Databricks Launches Lakebase for AI Workloads
Databricks has introduced Lakebase, a PostgreSQL-compatible database designed for AI and analytics workloads on its open lakehouse architecture. Lakebase enables teams to use standard PostgreSQL syntax to query data stored in low-cost cloud object storage. The system is optimized for high-performance AI workloads and aims to unify transactional and analytical data under a single governance model.

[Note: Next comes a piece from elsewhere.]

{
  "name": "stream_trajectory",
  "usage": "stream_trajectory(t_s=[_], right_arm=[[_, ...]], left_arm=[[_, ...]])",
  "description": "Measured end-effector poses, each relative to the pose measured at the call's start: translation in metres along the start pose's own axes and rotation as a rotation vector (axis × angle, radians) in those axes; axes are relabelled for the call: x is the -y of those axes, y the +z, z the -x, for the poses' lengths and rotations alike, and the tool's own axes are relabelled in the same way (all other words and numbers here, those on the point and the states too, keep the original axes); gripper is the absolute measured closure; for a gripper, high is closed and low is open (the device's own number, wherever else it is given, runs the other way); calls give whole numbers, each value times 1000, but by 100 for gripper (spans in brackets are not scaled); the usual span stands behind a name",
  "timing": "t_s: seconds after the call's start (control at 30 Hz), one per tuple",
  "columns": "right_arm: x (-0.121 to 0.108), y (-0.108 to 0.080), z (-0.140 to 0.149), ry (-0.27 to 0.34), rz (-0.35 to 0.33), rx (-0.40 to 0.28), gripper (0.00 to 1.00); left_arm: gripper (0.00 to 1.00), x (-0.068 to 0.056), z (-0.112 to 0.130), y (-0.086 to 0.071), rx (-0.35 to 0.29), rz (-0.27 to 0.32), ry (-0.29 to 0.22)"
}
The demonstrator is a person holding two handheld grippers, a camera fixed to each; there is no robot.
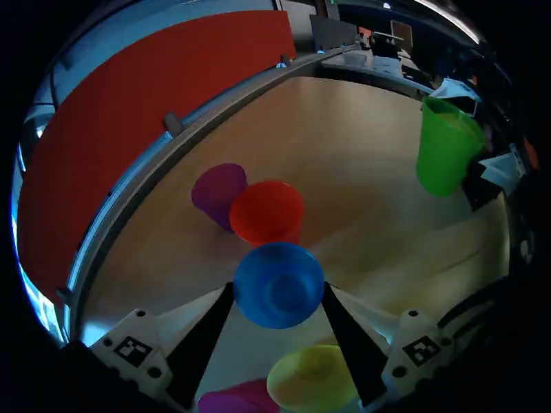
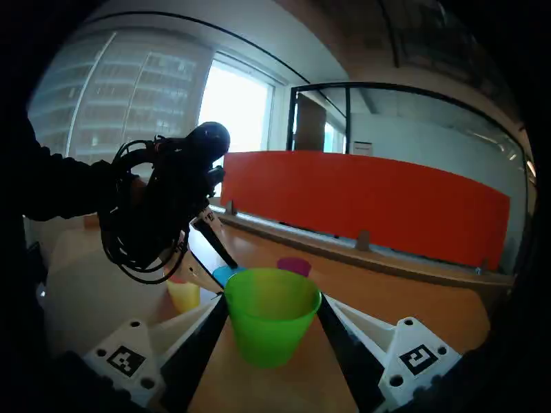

- The architecture of Lakebase separates compute from storage, allowing each to scale independently to avoid resource contention that can slow down live operations. This serverless design enables compute resources to scale down to zero, meaning costs are primarily for data storage when the database is not in use. - Lakebase is built on technology from Databricks' acquisitions of Neon, a PostgreSQL company, and Mooncake, which improved PostgreSQL integration with the lakehouse. It supports PostgreSQL 17 and includes the pgvector extension for AI-driven search applications. - A key developer-focused feature is "database branching," which uses a copy-on-write mechanism to create instantaneous, zero-copy clones of a database. This allows for isolated environments for testing and development on production data without impacting the primary branch. - To address latency issues typically associated with object storage, Lakebase incorporates a middle caching layer. This is designed to support low-latency queries (under 10ms) and high-concurrency transactions. - Governance is integrated through Unity Catalog, Databricks' unified governance layer, but it also supports standard PostgreSQL roles for users who prefer that interface. This allows for consistent access policies across both transactional and analytical data. - The introduction of Lakebase is part of a broader platform expansion by Databricks, which also includes Lakeflow for data ingestion and orchestration, and AI/BI Genie, a natural language interface for business users. This strategy aims to create a comprehensive Data Intelligence Platform. - While offering standard PostgreSQL compatibility, Lakebase has some limitations; for instance, it does not allow access to the host operating system or superuser privileges, using a `databricks_superuser` role instead. Additionally, some parameters can only be configured at the session, database, or role level, not at the instance level. - This move follows a series of strategic acquisitions by Databricks, including the natural language data science notebook Einblick in January 2024 and the Apache Iceberg-focused company Tabular in June 2024 for a deal valued between $1 billion and $2 billion.